Overview

Efficacy of Pramlintide on Prevention of Weight Gain Early Onset of Type 1 Diabetes

Status:
Withdrawn

Trial end date:
2008-12-01

Target enrollment:
0

Participant gender:
All

Summary

In this pilot study we are evaluating the efficacy of pramlintide on preventing weight gain among early onset type 1 diabetes. We are also evaluating the safety and the effects of treatment with pramlintide on early diagnosed type 1 diabetic subjects, especially among pediatric subjects.

Phase:

Phase 4

Accepts Healthy Volunteers?

Details

Lead Sponsor:

University of Texas Southwestern Medical Center

Treatments:

Insulin
Islet Amyloid Polypeptide
Pramlintide

Criteria

Inclusion Criteria:

- 12 to 40 years old

- Type 1 diabetes

- Fasting C-peptide ≤ 1.0 ng/ml

- Early diagnosed type 1 diabetes. (<6 months since diagnosis of type 1 diabetes.)

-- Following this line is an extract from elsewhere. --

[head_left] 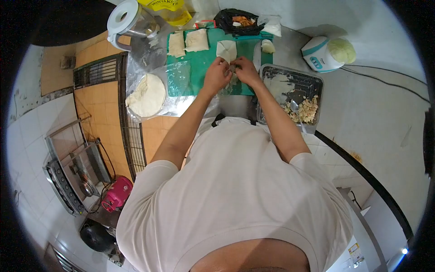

- HbA1c greater than 7.0 %

- Male, or If female, is nonlactating and has a negative pregnancy test (human chorionic
gonadotropin, beta subunit [βhCG]) at Visit 1 (screening).

Exclusion Criteria:

- Has a clinically significant medical condition that could potentially affect study
participation and/or personal well-being, as judged by the investigator, including but
not limited to the following conditions:

- Hepatic disease

- Gastrointestinal disease

- Haematologic disorder

- Cardiovascular disorder

- Organ transplantation

- Hemochromatosis

- HIV, HBV, or HCV infection

- Abuses drugs or alcohol or has a history of abuse

- Eating disorder

- Has donated blood within 60 days

- Has had major surgery or a blood transfusion within 2 months

- Usage of medications that affect weight changes

- Use of medications that affect gastrointestinal motility

- Usage of medications that affect glucose/insulin metabolism

- Received any study medication or has participated in any type of clinical trial within
30 days prior to screening.

- Has known allergies or hypersensitivity to any component of study treatment.